Но не такой уж он, представляется мне, политический гений, не такой блестящий актер, чтобы с точностью морской чайки огибать волны инстинктов его электората. Просто стиль его и инстинкты до сих пор совпадали со зманкомовскими. Зманкомовец ведь – не злодей какой-нибудь. Утверждение, что самый верный и быстрый способ добиться женщины – это врезать ей кулаком в глаз, а потом приставить нож к горлу, он отвергнет с возмущением. Это не его пропорция. А с пропорцией Либермана зманкомовец чувствовал себя легко и комфортно. И как поступит теперь Либерман? Убедит верных и почитающих его, что ответ и был тотальным, массивным, непропорциональным и сокрушительным? Что в эскалации, в военных действиях дошли до конца? Выждет ли какое-то время и затем вернется, как ни в чем не бывало, к грозной риторике, рассчитывая, что ее ласкающие русскую душу психологические массажные пассы уврачуют эту самую душу, смягчат недовольство, погрузят ее в нирвану, окунут в благую забывчивость? Или изобретет что-нибудь сногсшибательное и неожиданным маневром критическую ситуацию развернет на сто восемьдесят градусов, обратив временное электоральное отступление в последующую победу и проявив в полной мере талант народного вожака? Или поможет ему правосудие, надев на непокорный лоб его терновый венец, и превратит в глазах зманкомовцев в мученика, в Фому Фомича, изгнанного и возвращающегося в Кфар-Степанчиково – село на Ближнем Востоке?
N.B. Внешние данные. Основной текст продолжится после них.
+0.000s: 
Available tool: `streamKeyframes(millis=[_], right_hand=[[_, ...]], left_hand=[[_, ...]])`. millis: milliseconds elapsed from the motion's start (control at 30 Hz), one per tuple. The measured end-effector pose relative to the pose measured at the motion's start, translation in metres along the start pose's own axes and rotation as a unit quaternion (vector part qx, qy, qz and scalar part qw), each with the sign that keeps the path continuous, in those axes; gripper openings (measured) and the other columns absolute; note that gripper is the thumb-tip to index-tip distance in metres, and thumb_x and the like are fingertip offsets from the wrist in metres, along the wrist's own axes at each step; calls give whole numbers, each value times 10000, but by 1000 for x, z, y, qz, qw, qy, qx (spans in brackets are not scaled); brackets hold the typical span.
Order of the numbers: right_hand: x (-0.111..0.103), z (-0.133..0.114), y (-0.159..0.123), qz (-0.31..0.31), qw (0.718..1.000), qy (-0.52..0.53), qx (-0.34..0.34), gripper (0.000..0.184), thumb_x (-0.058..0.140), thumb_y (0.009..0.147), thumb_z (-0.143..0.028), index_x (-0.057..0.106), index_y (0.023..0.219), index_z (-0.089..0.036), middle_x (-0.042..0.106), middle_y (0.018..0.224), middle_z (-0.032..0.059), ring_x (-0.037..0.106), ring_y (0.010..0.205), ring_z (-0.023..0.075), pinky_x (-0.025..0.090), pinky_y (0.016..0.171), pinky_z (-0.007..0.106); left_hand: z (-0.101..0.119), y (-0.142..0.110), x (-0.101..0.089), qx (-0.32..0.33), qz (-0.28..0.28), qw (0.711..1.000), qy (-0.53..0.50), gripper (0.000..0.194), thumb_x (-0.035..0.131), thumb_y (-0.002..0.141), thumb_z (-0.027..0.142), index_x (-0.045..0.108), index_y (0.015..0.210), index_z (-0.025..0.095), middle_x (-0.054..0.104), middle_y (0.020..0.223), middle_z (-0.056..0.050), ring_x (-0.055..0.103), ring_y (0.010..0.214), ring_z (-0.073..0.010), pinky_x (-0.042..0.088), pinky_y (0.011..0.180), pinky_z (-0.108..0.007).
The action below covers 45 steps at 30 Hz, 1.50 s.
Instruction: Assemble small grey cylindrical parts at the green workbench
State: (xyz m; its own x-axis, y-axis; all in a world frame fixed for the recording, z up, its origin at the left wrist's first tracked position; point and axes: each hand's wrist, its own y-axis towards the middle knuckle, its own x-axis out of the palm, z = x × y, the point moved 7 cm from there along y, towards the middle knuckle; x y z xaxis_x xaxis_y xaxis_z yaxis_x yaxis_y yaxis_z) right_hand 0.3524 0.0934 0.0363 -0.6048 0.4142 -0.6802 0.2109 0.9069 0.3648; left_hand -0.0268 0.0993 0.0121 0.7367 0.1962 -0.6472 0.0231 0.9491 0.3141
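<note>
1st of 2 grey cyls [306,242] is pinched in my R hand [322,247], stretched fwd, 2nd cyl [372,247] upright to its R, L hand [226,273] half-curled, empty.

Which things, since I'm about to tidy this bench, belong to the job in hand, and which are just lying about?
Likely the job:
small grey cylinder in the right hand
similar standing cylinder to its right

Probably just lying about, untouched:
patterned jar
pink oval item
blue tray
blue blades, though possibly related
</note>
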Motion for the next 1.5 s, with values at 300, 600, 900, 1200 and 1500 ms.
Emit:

Перечитываю сейчас только что написанное и скопированное – и кажется мне, что когда-нибудь, по возвращению на Небеса, вспоминая свое нынешнее писанье-печатанье, вовсе не результаты нынешних мыслительных усилий своих в толковании наблюдений буду еще и еще раз перебирать в уме, но только курсив цитат и будет стоять перед моими глазами. Нежный шрифт этот, по неизвестной мне причине названный “Italic”, и в самом деле напоминает живопись великих итальянских мастеров – так подробно, полно и точно отражает он биение русских душ на ветру истории. И чудится: уловив умиление мое, ты кладешь мне, Господи, на плечо длань свою и произносишь прочувственно, как только ты один и умеешь: «Таким вы мне больше нравитесь, маркиз! Ведь все они там, на Земле, – мои дети, все – немножечко русские!»
Mon ami!
Чувствую, как переменился я за годы, проведенные мною в близости к тебе. Кроме того, на прошедшие со времени выхода моей книги о России годы пришелся период окончательного становления искусства слова. План – ограничиться лишь тем, чтобы собрать эти письма в некое подобие политического памфлета, как это было сделано мною когда-то, вызывает ныне во мне чувства неудовлетворенности и уныния.
Развитие разума, требуемое для непоэтического словотворчества, отстает от эволюции чувств и произведенных под их диктат творений. Не случайно человечество родило вначале поэтов, затем архитекторов и художников и лишь к концу моей земной жизни на родине моей, во Франции, литературное дарование Флобера сравнялось наконец с Праксителевым даром ваяния и живописным гением великих итальянцев.
Скромный литературный эскиз, который рискую представить высокому суду твоего безупречного вкуса, вкладываю я в это письмо.
Утром любого времени года, в несчастливой Франции моего отрочества, проснешься, и сразу, еще до звона светлой струи в сирени ночной вазы севрского фарфора, прежде погружения мадлена в чай (досадного для прислуги и матери из-за намеренной его проказничающей неспешности), гадаешь, бывало, какие гости соберутся ныне вечером в салоне матери, какие выведенные из их речей открытия унесешь в черноту спальни, какие образы засыпающим сознанием будешь пытаться удержать, словно вырывающийся на ветру газетный парус, таращась в темные, цвета застывающей крови вертикальные низкие волны драпированных тканями стен и в близкие белесые холмы одеял и подушек. И ежели выяснишь, что в планах матери – лишь вечернее рукоделье пред свечами после дневных хозяйственных распоряжений, с каким разочарованьем бросаешься обратно в постель для унылого рукоблудия.
Но если слышишь, что прибудет блистательный Франсуа-Рене Ш. или великая госпожа де Сталь, греховная детская забава уподобляется дразнящему воображение шепоту с обещанием вечернего чтения глав испытующего юный разум романа, только-только вышедшего из-под пера одного из тех виртуозов мысли, какие были в наличии на европейском континенте, современном моей далекой юности.